Chronologie der deutschen Gewerkschaftsbewegung von den
Anfängen bis 1918 / Von Dieter Schuster. Mit einem Vorw. von Rüdiger
Zimmermann und Registern von Hubert Woltering. - Bonn : Bibliothek der
Friedrich-Ebert-Stiftung, 1999
Der SPD-Parteitag in München verabschiedet eine umfangreiche Resolution zur Arbeiterversicherung: "Die Versicherungsgesetze des Deutschen Reiches, die hauptsächlich erlassen wurden, die Armenkassen vor Überlastung und die Unternehmer vor Schadenersatz zu bewahren, entsprechen in keiner Beziehung den Anforderungen der Arbeiterklasse. Jedoch ist durch die Erfahrung der Beweis erbracht, daß mit der Versicherung allgemeine Übelstände bekämpft und deren schlimmste wirthschaftliche Folgen gemildert werden können. Deshalb fordert der Parteitag: Ausdehnung der Versicherung auf alle Arbeiter und diesen wirthschaftlich gleichstehenden Personen; Vereinheitlichung der Versicherung; volle Selbstverwaltung durch die Versicherten; Heranziehung aller Klassen zur Tragung der Kosten; Bekämpfung von Volkskrankheiten durch die Arbeiterversicherung; weiteren Ausbau der Unfallversicherung und der Maßnahmen zur Verhütung von Berufskrankheiten insbesondere zu diesem Zweck; Einsetzung von Vertrauenspersonen behufs Kontrolle der Betriebe; die Vertrauenspersonen sind von den Versicherten aus ihren Kreisen zu wählen und aus öffentlichen Mitteln zu besolden; voller Schadenersatz der Verletzten und deren Hinterbliebenen; Unterstützung von Schwangeren, sobald gegen das Ende der Schwangerschaft durch den normalen Schwangerschaftszustand bedingte Anzeichen sich geltend machen, welche die Arbeit erschweren, und von Wöchnerinnen für die Dauer von wenigstens 6 Wochen vom Tage der Entbindung an; Organisation des Arbeitsmarktes; Einführung der Arbeitslosenversicherung; Einführung der Witwen- und Waisenversorgung."
Stichtag:
14./20. September 1902
Die Kosten für die Arbeitslosenversicherung sollen je zu einem Drittel Arbeiter, Arbeitgeber und das Reich aufbringen. Der Sozialexperte der SPD Molkenbuhr schlägt auf dem Parteitag vor, der Auflösung der arbeitereigenen Hilfskassen unter bestimmten Bedingungen (endlich) zuzustimmen.

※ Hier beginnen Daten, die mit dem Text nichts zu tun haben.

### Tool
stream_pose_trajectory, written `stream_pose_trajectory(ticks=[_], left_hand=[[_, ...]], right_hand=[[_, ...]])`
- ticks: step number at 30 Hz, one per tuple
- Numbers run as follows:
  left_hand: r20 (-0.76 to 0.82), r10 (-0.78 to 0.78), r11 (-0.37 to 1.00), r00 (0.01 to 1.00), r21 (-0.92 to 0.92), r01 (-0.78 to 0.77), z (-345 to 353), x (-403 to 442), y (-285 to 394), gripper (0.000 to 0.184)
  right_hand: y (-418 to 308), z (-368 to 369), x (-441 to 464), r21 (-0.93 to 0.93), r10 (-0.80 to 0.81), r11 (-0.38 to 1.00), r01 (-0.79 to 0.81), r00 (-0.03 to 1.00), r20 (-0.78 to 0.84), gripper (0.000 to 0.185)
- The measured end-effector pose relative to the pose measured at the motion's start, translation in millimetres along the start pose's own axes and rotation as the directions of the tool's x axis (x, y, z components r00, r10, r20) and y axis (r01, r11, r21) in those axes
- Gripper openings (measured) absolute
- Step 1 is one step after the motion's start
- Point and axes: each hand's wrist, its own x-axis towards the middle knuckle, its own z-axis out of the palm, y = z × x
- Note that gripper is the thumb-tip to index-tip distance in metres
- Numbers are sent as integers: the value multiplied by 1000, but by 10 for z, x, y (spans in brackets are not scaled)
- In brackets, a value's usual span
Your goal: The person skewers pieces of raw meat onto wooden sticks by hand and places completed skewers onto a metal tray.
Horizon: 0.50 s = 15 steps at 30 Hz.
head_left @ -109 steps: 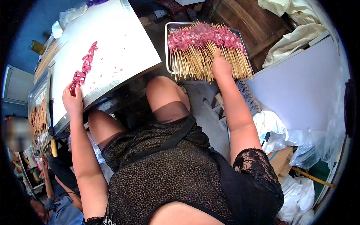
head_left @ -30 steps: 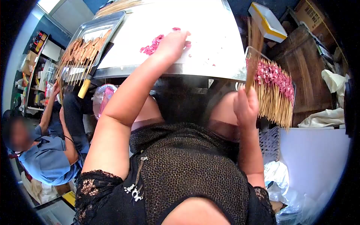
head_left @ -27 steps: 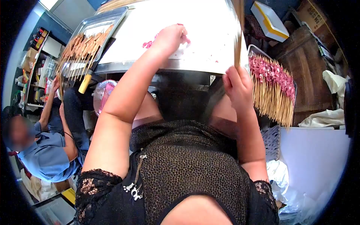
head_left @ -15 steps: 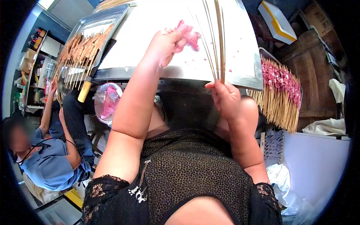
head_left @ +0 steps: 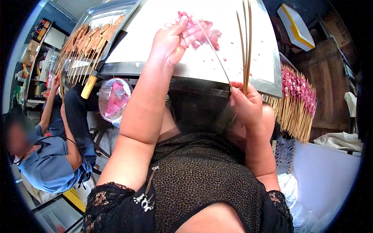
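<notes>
Above the white tabletop, my left hand [head_left: 171, 40] pinches a small pink piece of raw meat [head_left: 184, 14] between thumb and fingers. Beyond its lower fingers lies more raw meat [head_left: 213, 35] on the table; whether the fingers touch it I cannot tell. My right hand [head_left: 248, 105] is closed around several bamboo skewers [head_left: 247, 50] near the table's front edge. From its thumb and finger a single skewer [head_left: 216, 52] slants up to the left, its tip close to the pinched meat. Whether the tip is in the meat is unclear.
A metal tray [head_left: 134, 6] of browned skewers stands at left, beside a yellow handle [head_left: 89, 86]. Below is a lined bucket [head_left: 104, 101] with pink contents. Many raw meat skewers [head_left: 297, 91] sit at right. A seated co-worker [head_left: 54, 163] holds sticks at left.
One skewer now leans away from the bundle toward my left hand. The larger meat that hand held now shows behind its fingers, over the tabletop. The view has shifted slightly.
</notes>
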Motion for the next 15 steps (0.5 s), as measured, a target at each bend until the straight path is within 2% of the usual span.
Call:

Der Parteitag erkennt rückhaltlos die Gefahren an, die aus einem übermäßigen Genuß alkoholischer Getränke für den Kampf um die politische und wirtschaftliche und damit die physische und geistige Betreuung der Arbeiterklasse entsprängen. Er sei aber nicht in der Lage, die Agitation für die völlige Abstinenz von alkoholischen Getränken oder die Verpflichtung zur Abstinenz von alkoholischen Getränken als eine Aufgabe der Partei oder die Verpflichtung zur Abstinenz als Voraussetzung für die Parteizugehörigkeit zu erklären.